**TASK STATEMENT:**
Each line of the data below from the one holding "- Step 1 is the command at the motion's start" to the one holding "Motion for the", inclusive, is to be reproduced exactly; no other line belongs in the answer.

**AVAILABLE RECORDS:**
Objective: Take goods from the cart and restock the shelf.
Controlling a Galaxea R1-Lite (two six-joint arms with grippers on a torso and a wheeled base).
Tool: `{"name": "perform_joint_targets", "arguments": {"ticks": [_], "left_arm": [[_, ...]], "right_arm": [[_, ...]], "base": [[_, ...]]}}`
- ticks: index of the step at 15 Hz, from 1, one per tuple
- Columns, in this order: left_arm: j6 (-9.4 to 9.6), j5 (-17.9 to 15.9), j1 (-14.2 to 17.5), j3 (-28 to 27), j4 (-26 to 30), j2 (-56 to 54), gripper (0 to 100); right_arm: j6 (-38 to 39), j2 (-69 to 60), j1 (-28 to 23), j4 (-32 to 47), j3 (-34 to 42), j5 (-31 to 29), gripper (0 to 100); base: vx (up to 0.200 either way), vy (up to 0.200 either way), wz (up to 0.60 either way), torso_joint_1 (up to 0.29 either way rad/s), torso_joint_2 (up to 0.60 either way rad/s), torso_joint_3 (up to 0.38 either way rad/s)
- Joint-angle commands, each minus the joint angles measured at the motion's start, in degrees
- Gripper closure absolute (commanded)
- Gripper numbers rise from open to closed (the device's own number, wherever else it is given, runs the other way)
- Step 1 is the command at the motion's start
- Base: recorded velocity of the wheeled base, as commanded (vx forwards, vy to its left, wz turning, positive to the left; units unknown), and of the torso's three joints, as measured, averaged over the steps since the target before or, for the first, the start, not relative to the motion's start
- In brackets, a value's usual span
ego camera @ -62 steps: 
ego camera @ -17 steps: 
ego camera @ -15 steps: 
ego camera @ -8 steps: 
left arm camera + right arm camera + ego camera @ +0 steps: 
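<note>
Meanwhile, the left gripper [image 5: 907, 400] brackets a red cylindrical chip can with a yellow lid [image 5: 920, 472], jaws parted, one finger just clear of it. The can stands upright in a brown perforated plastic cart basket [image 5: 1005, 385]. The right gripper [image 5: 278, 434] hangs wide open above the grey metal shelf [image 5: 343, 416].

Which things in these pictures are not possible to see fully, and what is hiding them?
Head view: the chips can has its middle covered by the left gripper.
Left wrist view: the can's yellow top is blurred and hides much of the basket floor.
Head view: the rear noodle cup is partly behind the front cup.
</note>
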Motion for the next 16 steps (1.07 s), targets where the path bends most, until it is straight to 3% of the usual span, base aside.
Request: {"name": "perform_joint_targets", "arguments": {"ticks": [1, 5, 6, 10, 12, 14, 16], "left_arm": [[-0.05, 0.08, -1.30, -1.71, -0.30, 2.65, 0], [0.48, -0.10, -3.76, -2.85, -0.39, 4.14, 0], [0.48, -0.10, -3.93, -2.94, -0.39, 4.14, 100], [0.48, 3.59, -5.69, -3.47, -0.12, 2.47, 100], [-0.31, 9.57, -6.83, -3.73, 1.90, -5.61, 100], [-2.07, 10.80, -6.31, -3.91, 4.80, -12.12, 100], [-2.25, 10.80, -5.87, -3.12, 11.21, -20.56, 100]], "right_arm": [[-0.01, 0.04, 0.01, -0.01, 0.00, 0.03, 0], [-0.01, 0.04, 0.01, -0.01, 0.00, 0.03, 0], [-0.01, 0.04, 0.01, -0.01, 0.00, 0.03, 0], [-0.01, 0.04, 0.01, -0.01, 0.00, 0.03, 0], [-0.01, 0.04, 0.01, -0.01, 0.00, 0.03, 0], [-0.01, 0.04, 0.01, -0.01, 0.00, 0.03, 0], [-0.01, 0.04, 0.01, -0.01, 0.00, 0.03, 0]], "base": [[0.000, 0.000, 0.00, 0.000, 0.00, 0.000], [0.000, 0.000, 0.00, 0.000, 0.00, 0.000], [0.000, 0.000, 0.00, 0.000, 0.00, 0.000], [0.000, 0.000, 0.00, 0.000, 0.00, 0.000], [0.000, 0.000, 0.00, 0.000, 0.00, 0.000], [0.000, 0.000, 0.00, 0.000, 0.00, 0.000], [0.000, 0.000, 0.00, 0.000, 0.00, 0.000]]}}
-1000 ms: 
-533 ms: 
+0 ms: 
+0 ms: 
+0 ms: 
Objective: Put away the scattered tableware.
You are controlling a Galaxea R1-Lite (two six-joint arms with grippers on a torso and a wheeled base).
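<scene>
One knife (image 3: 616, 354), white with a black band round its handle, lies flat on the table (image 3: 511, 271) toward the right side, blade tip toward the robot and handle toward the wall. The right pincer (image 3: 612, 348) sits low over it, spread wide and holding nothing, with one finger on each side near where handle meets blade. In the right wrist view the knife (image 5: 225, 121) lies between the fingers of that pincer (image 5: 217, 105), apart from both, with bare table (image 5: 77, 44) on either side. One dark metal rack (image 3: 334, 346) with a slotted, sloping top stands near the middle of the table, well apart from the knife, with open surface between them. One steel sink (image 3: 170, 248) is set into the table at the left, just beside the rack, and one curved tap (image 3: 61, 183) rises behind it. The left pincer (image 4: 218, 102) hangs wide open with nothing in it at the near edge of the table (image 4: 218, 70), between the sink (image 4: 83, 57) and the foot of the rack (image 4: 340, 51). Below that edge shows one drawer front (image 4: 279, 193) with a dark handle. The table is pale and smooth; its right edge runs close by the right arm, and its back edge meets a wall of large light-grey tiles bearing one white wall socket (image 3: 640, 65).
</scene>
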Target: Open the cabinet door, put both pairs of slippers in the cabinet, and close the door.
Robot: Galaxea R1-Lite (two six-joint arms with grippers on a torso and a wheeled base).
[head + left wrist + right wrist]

**SOLUTION TO THIS EXERCISE:**
- Step 1 is the command at the motion's start
- Base: recorded velocity of the wheeled base, as commanded (vx forwards, vy to its left, wz turning, positive to the left; units unknown), and of the torso's three joints, as measured, averaged over the steps since the target before or, for the first, the start, not relative to the motion's start
- In brackets, a value's usual span
ego camera @ -62 steps: 
ego camera @ -17 steps: 
ego camera @ -15 steps: 
ego camera @ -8 steps: 
left arm camera + right arm camera + ego camera @ +0 steps: 
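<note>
Meanwhile, the left gripper [image 5: 907, 400] brackets a red cylindrical chip can with a yellow lid [image 5: 920, 472], jaws parted, one finger just clear of it. The can stands upright in a brown perforated plastic cart basket [image 5: 1005, 385]. The right gripper [image 5: 278, 434] hangs wide open above the grey metal shelf [image 5: 343, 416].

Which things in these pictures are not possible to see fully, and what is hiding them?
Head view: the chips can has its middle covered by the left gripper.
Left wrist view: the can's yellow top is blurred and hides much of the basket floor.
Head view: the rear noodle cup is partly behind the front cup.
</note>
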Motion for the next 16 steps (1.07 s), targets where the path bends most, until it is straight to 3% of the usual span, base aside.

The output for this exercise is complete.